*** Collected material
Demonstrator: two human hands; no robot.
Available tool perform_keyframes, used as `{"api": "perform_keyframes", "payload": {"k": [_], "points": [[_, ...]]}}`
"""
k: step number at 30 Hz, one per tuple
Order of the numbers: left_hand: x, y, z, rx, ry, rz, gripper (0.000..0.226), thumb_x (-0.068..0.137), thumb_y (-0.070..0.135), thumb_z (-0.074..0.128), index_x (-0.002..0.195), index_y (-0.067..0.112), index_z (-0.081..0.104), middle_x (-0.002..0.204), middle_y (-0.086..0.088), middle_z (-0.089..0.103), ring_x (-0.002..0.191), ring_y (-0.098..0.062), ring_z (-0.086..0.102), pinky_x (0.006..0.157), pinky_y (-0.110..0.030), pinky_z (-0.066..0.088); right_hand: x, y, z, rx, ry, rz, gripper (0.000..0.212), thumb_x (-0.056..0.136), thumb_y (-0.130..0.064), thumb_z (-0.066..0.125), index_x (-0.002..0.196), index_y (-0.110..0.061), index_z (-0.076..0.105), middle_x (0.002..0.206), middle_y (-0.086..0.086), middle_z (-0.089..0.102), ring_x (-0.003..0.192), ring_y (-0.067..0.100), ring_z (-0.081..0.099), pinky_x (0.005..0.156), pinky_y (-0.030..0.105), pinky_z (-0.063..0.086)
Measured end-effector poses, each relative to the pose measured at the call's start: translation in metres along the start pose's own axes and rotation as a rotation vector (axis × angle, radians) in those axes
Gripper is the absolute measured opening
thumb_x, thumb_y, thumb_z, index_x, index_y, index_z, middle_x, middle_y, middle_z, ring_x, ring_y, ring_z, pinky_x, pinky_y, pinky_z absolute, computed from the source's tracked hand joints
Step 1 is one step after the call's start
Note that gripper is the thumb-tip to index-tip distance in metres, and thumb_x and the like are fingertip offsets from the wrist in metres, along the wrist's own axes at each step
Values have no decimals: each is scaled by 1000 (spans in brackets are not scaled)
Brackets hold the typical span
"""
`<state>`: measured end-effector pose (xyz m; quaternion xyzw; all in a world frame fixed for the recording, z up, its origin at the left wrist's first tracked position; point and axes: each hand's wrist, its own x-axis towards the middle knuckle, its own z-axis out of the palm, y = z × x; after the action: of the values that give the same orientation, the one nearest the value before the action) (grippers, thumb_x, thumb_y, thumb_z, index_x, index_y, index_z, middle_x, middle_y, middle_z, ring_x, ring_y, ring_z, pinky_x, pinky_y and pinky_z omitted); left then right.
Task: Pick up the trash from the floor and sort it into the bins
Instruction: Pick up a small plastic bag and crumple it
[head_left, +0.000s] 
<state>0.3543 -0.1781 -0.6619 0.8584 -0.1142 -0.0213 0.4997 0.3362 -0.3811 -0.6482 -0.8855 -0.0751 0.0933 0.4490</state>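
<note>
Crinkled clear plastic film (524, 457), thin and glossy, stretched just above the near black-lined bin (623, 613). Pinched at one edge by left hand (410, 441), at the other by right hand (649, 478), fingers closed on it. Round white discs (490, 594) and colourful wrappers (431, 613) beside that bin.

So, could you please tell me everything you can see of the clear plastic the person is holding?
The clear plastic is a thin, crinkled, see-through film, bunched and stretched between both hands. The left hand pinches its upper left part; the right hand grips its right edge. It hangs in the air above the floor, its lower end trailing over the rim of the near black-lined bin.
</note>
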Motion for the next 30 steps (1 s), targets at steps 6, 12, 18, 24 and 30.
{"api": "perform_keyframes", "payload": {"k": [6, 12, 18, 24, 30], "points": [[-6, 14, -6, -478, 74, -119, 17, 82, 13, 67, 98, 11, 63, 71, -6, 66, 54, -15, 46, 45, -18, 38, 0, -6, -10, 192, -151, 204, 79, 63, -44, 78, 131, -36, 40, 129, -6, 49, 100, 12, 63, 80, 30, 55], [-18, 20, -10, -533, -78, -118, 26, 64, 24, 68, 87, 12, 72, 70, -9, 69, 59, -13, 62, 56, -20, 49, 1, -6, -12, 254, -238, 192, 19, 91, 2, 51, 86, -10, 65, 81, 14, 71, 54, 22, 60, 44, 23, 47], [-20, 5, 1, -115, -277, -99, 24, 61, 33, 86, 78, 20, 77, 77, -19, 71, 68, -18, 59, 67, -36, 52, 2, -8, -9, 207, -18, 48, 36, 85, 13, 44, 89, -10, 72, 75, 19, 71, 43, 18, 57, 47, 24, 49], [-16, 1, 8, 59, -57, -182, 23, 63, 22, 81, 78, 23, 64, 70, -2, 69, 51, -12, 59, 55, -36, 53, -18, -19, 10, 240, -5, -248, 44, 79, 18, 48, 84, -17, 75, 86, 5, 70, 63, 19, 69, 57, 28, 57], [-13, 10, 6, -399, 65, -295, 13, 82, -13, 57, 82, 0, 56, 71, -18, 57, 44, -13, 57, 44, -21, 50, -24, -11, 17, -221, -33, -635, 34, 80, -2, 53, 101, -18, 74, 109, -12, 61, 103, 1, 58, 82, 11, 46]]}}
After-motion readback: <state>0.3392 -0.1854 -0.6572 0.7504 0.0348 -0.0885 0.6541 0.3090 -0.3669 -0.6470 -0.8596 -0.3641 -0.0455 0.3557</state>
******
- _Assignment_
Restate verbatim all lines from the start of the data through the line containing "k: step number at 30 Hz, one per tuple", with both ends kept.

- _Expected answer_
Demonstrator: two human hands; no robot.
Available tool perform_keyframes, used as `{"api": "perform_keyframes", "payload": {"k": [_], "points": [[_, ...]]}}`
"""
k: step number at 30 Hz, one per tuple

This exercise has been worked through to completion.